Колдун на завтрак | страница 65
— Иловайский, ты чё творишь? — жалобным женским голоском спросил барельеф святого Люцифера Берберийского.
Я покосился на него, но не ответил. Ну не настолько же я пьян, чтоб с каменными плитами разговаривать…
— Чё, набрался уже с горя? Набра-а-ался-а… И ведь один-единственный раз попросила его как человека: помоги, очень надо, так нет… Чего отворачиваешься, в глаза мне смотри, изменник!
— Катенька? — подозрительно сощурясь, шепнул я.
— Нет, блин, Шарон Стоун из «Основного инстинкта»!
— Здорово дневали, Шарон, — послушно согласился я. — А мне что-то в голосе вашем знакомое привиделось, думал, Катенька это. Но вы её не знаете, а она…
— Иловайский, не тупи, тормоз в лампасах! Я это, я, Катенька, понял? И больше не пей!
— Почему?
— Потому что хороший уже! — рявкнула «икона». — Ты за дверь нос высуни, там же опять народ по твою душу целую демонстрацию устроил! Нет, ну что, так трудно было покойника изобразить? Почему тебе никто не поверил, а?! Щас ещё и этот с проверкой припрётся…

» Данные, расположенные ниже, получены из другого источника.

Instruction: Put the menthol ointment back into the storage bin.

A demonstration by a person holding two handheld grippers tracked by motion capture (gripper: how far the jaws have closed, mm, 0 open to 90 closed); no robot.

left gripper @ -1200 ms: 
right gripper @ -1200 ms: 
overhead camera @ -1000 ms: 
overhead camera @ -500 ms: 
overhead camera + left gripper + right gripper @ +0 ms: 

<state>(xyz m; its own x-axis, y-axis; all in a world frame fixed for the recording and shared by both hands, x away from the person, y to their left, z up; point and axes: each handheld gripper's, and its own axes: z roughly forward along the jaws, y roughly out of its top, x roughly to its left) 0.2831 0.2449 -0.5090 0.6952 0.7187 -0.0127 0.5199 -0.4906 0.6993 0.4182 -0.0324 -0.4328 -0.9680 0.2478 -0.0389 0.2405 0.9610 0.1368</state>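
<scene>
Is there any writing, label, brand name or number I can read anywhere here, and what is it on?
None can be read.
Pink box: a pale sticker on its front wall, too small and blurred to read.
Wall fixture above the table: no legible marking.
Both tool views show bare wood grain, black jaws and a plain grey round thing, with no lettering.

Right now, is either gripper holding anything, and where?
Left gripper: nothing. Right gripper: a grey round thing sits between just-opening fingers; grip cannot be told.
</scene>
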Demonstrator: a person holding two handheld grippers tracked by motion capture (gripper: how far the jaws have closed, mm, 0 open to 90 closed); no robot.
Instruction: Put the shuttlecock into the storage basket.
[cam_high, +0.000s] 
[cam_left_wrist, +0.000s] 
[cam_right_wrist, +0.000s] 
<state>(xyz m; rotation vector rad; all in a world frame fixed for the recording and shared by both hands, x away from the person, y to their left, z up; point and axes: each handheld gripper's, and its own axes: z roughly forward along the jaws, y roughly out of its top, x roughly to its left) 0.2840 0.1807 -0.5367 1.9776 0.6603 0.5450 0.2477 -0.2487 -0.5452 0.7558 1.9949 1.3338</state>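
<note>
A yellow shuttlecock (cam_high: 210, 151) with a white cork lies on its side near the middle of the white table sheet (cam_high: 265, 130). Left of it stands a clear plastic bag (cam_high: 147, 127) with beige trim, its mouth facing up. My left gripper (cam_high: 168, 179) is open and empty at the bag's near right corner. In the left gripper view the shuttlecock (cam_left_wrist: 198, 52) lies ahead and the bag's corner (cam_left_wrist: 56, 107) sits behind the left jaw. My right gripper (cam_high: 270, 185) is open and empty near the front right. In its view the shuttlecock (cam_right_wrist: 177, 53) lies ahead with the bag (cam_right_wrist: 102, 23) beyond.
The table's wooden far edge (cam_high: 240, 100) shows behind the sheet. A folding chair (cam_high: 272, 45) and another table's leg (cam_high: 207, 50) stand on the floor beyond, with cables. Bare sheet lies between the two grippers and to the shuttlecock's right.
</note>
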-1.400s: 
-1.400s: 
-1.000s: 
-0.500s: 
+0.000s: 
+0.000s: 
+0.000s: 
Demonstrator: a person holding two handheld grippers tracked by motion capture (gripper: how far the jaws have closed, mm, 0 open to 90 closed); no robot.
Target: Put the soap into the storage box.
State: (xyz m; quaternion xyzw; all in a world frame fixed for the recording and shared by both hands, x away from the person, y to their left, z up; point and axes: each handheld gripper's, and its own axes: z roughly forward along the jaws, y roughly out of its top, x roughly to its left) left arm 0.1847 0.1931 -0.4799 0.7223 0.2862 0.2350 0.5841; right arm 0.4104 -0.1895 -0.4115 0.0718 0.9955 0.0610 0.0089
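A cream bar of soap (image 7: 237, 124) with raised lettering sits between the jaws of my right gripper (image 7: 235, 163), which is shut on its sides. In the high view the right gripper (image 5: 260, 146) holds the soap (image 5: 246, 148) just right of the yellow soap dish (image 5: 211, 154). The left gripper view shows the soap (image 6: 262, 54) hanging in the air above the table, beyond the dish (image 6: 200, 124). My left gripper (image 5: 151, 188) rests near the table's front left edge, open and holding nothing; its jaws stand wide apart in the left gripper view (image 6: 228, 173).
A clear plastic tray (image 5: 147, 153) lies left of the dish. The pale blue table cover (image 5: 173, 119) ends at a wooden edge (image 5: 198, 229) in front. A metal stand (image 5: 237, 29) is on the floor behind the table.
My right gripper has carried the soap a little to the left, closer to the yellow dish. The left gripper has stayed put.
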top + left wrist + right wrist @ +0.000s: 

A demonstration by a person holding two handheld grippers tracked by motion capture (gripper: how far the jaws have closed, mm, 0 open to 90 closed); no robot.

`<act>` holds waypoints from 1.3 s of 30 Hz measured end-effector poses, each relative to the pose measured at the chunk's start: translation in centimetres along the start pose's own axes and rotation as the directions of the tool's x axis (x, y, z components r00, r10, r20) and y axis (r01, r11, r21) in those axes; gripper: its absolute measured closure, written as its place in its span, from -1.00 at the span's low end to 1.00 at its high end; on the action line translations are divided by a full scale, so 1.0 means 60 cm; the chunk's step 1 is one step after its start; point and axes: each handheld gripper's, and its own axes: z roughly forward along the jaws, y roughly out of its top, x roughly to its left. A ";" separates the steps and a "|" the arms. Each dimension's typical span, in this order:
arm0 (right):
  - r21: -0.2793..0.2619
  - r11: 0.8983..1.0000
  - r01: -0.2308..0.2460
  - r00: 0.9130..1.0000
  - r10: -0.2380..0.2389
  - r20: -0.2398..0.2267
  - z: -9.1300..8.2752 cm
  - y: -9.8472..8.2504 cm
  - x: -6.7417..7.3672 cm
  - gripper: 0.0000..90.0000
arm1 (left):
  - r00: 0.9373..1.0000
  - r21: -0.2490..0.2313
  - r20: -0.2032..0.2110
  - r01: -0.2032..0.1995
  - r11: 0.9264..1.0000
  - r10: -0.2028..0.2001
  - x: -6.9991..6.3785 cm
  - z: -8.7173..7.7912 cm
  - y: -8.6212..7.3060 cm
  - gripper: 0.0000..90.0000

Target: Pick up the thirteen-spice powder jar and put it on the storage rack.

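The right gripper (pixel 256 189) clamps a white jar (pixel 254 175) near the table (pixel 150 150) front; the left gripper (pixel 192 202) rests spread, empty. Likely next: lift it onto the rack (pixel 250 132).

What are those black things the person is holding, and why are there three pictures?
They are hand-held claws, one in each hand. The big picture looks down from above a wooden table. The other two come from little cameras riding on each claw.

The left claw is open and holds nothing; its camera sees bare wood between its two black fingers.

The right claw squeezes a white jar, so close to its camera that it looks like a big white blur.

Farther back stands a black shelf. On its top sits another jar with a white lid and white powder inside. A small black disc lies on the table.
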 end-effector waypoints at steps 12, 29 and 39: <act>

— Кто? — опять ничего не понял я, кроме того что снова кругом виноват.
— Кто, кто… Прыщ в соболевом пальто! Решил выйти, пообщаться с горожанами, прежде чем докладную настрочить. Тебя поближе рассмотреть хочет…
Я пожал плечами и грустно посмотрел на пустой бокал. Отец Григорий задерживался. Интересно, а кто же может гулять по городу в собольей шубе в такое время года? Жарко ведь вроде… Хотя не так уж и интересно… Мне-то что до него? Пусть себе гуляет, а я тут у алтаря в прохладе посижу…
— Меня уволят, точно уволят, — сообщила Люциферова плита убитым Катиным голоском. — И всё из-за тебя! Нет, Илья, ты никогда меня не любил…
Я покосился на барельеф. Может, всё-таки ответить? Нет, нет, нет… Прохор всегда предупреждал: не так страшно, если предметы с тобой разговаривают, страшно, если ты им отвечаешь. А раз я в бесовском храме, то кто со мной тут говорить может? Ясно же, что не ангел небесный! Так что ну его, лучше помолчу…
— Ай, генацвале, что так сидишь, зачэм опять грустный, а? — В нечистый храм, хлопнув дверью, вошёл отец Григорий. — Вот, на, ищё вино есть, выпьем и пайдём!
— Куда?
— На улицу пайдём, — радостно продолжал грузинский батюшка, и глаза его горели подозрительно нездоровым блеском. — Народ тебя ждёт, да! Ты такой, всэм нужный, всэ хотят, вах! Нехарашо отказывать, когда так просят, э…
— А чего хотят-то? — Принимая и ставя на алтарь прохладный кувшин багряного вина, пахнущего земляникой и осенними листьями, я поймал себя на мысли о том, что уже и с отцом Григорием общаюсь примерно так же, как с разговорчивой плитой Люцифера.